Please set down the data again exactly, minus the pictures.
☆ ☆ ☆ ☆ ☆ ☆ ☆
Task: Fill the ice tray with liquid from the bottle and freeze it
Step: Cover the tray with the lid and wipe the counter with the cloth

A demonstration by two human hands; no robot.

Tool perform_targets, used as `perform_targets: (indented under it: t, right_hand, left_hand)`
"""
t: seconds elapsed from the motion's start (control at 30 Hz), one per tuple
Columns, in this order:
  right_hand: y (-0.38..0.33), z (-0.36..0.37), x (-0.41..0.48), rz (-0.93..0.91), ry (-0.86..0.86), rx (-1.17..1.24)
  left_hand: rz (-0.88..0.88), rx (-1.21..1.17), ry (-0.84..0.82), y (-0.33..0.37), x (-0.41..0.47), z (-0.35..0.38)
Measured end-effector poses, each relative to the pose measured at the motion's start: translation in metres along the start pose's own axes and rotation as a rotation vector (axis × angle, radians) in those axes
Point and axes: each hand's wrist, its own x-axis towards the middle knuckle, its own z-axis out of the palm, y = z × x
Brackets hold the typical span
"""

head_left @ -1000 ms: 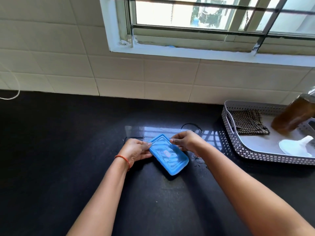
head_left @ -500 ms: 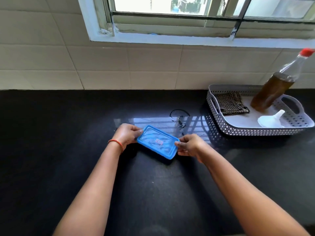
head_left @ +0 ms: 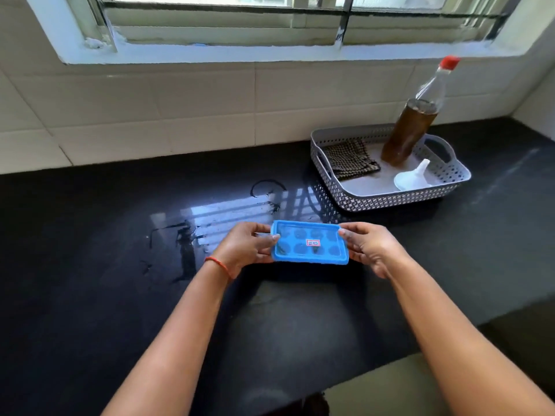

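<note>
A blue ice tray with a clear lid and a small red-framed label is held level just above the black counter. My left hand grips its left end and my right hand grips its right end. Round cells show through the lid. A clear bottle with a red cap, about two-thirds full of brown liquid, stands in a grey basket at the back right, well beyond my hands.
The basket also holds a checked cloth and a white funnel. Dark wet smears and a ring mark lie on the counter left of the tray. A tiled wall and a window stand behind. The counter's front edge drops off at lower right.
The tray has turned from slanted to square and level between both hands, and now sits farther right. My view has shifted so the whole bottle and basket show.
</note>
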Motion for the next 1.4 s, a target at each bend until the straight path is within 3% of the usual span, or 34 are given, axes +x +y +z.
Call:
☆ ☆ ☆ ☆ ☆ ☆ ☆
▶ **Task answer**
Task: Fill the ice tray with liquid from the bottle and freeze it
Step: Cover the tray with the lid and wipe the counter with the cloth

A demonstration by two human hands; no robot.

Tool perform_targets, used as `perform_targets: (indented under it: t, right_hand, left_hand)`
"""
t: seconds elapsed from the motion's start (control at 30 Hz), one per tuple
Columns, in this order:
  right_hand: y (-0.38..0.33), z (-0.36..0.37), x (-0.41..0.48), rz (-0.93..0.91), ry (-0.86..0.86), rx (-1.17..1.24)
  left_hand: rz (-0.88..0.88), rx (-1.21..1.17), ry (-0.84..0.82), y (-0.33..0.37), x (-0.41..0.47), z (-0.35..0.38)
Measured end-effector poses, each relative to the pose measured at the motion's start: translation in metres along the start pose's own axes and rotation as a rotation vector (axis × angle, radians) in those axes
Point and axes: each hand's wrist, its own x-axis towards the middle knuckle, its own z-axis out of the palm, y = z × x
Brackets hold the typical span
"""

head_left @ -1000 ms: 
head_left @ -500 ms: 
head_left @ +0 ms: 

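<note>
A blue ice tray with a clear lid and a small red-framed label is held level just above the black counter. My left hand grips its left end and my right hand grips its right end. Round cells show through the lid. A clear bottle with a red cap, about two-thirds full of brown liquid, stands in a grey basket at the back right, well beyond my hands.
The basket also holds a checked cloth and a white funnel. Dark wet smears and a ring mark lie on the counter left of the tray. A tiled wall and a window stand behind. The counter's front edge drops off at lower right.
The tray has turned from slanted to square and level between both hands, and now sits farther right. My view has shifted so the whole bottle and basket show.
</note>
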Motion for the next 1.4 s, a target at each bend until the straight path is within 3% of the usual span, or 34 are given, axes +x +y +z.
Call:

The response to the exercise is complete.